BRIEF:
Give the listing back in full, exactly as written, with the pictures removed.

——

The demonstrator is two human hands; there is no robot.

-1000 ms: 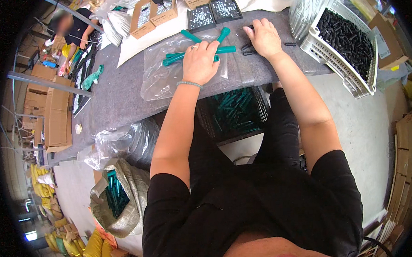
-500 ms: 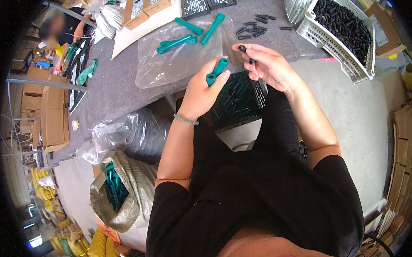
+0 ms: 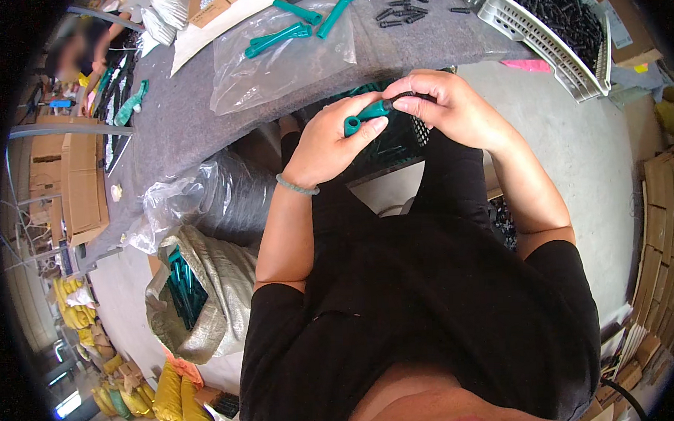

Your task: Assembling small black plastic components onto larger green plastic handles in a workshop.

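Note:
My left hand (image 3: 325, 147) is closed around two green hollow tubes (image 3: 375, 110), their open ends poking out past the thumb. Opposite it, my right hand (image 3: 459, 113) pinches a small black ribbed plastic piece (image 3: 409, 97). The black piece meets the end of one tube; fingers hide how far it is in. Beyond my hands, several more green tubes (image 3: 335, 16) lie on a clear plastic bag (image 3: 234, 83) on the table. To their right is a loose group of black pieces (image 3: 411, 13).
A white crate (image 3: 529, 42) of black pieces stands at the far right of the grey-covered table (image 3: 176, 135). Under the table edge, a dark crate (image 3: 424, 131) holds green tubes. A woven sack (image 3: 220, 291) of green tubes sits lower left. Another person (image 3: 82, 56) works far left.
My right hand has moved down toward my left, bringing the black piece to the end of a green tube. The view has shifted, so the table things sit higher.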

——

RESPONSE TO THIS TASK:
The demonstrator is two human hands; there is no robot.

-1000 ms: 
-500 ms: 
+0 ms: 

Your task: Assembling small black plastic components onto larger green plastic handles in a workshop.

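Note:
My left hand (image 3: 325, 147) is closed around two green hollow tubes (image 3: 375, 110), their open ends poking out past the thumb. Opposite it, my right hand (image 3: 459, 113) pinches a small black ribbed plastic piece (image 3: 409, 97). The black piece meets the end of one tube; fingers hide how far it is in. Beyond my hands, several more green tubes (image 3: 335, 16) lie on a clear plastic bag (image 3: 234, 83) on the table. To their right is a loose group of black pieces (image 3: 411, 13).
A white crate (image 3: 529, 42) of black pieces stands at the far right of the grey-covered table (image 3: 176, 135). Under the table edge, a dark crate (image 3: 424, 131) holds green tubes. A woven sack (image 3: 220, 291) of green tubes sits lower left. Another person (image 3: 82, 56) works far left.
My right hand has moved down toward my left, bringing the black piece to the end of a green tube. The view has shifted, so the table things sit higher.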

Nothing more remains to be added to this answer.